Kalau shale yang berada di over pressured zone, itu dikenal sebagai undercompacted shale, disini overpressure terjadi karena rapid deposition dan sebelum semua air yang ada bersama-sama dg shale tersebut sempat ‘terperas’ keluar, sudah diikuti oleh sedimentasi berikutnya, sehingga masa air dan shale tersebut sebetulnya ‘saling mengambang’. Proses penambahan tekanan karena pemerangkapan ini terjadinya dalam waktu yang relatif lebih singkat, sehingga minerl-mineral penyusun clay belum mengalami ubahan (barangkali alterasi juga belum). Ini terminologi geologi saja.
Kalau shale yang mengalami deformasi karena tectonic stress (ini perlu kita batasi dulu, faulting juga merupakan tectonic stress, tetapi metamorphism juga merupakan bagian dari tectonic stress yang berlangsung dalam jangka waktu yang jauh lebih lama), ini justru yang akan menimbulkan perubahan mineralogi dalam fase padat tanpa mengalami fase cair terlebih dahulu.
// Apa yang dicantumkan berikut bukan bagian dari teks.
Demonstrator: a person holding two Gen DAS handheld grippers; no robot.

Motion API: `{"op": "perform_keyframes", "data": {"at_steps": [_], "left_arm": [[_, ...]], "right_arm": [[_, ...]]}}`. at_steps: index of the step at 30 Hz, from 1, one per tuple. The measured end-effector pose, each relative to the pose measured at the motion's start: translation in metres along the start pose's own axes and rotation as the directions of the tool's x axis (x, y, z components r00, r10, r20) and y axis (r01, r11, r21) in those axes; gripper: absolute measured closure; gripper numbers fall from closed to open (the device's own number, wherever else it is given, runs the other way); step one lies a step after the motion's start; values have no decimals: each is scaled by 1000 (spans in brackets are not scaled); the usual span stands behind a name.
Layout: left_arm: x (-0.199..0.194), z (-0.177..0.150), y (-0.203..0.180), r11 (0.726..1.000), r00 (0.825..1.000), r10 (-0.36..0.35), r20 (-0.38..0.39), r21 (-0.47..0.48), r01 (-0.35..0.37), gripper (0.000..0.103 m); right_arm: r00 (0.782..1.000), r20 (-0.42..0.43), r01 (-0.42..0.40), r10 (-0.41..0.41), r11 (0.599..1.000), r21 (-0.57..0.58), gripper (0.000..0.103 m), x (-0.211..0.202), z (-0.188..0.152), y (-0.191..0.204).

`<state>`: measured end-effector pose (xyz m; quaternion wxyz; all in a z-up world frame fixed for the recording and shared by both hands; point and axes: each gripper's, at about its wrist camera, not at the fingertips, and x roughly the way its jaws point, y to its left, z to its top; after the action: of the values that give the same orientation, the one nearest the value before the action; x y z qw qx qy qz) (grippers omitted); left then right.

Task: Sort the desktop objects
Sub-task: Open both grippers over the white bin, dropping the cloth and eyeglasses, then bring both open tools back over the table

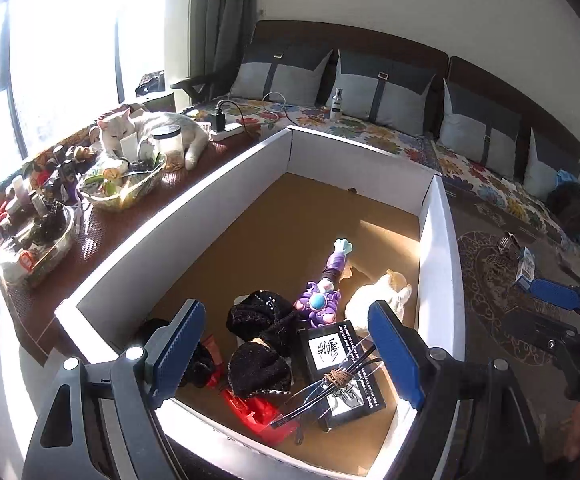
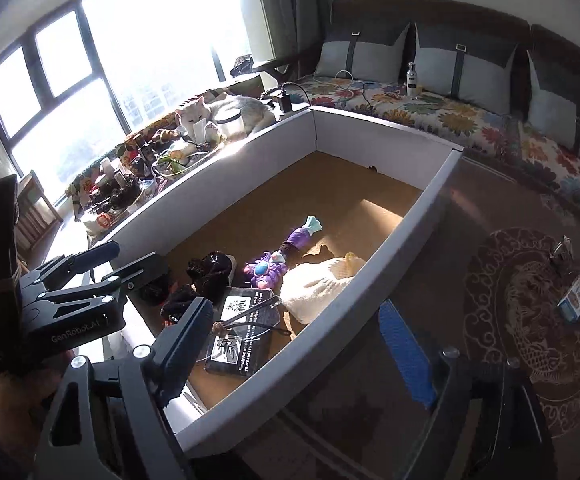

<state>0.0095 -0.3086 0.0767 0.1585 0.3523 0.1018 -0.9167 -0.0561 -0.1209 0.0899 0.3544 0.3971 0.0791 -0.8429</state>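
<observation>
Left wrist view looks straight down into the white-walled box, with the left gripper hovering over its near end, fingers spread wide and holding nothing. Only this view shows the red plastic piece at the near wall and the full bundle of thin dark sticks tied with cord, lying across two black cards with white printed labels. Right wrist view shows the right gripper positioned over the box's right wall, one finger above the interior and one above the table; its fingers are also wide apart and empty. This view alone shows the left gripper from the side, beside the box's left wall. The box has a brown cardboard floor and holds, besides the cards, a purple plastic figure with a teal end, a cream plush toy against the right wall, and black fuzzy fabric items. On the table, right of the box and well apart from it, lie a small blue-and-white carton and a metal clip on a patterned brown surface. Left of the box, glass bowls hold mixed small objects. A white cat lies beyond them near a cylindrical jar.
</observation>
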Motion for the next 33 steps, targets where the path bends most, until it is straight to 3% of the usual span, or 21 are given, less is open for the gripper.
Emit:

Batuannya akan mengalami ubahan secara fisik yang dikenal sebagai batuan malihan (metamorphosed rocks).

Tanya – harryrw

Rekans,

Mungkin ada yang bisa memberikan pencerahan pada saya, tentang bagaimana cara membedakan suatu clay/shale zone yang overpressured dengan yang mengalami tectonic stresses. Apakah ada jenis2 clay mineral tertentu yang bisa dipakai sebagai penciri high pressure zone, atau sebaliknya bisa dipakai sebagai penciri dari tectonic stress. Secara teoritis saya rasa akan ada perbedaan pada claystone mineralogy dari overpressured zone dan tectonic stress zone, karena overpressure berlangsung lebih lama dari tectonic stress, sehingga overpressure akan memberi kesepatan pada mineral untuk berubah ke bentuk yang lebih stabil pada keadaan over pressured, sedangkan tectonic stress akan memberikan mechanical impact pada mineral.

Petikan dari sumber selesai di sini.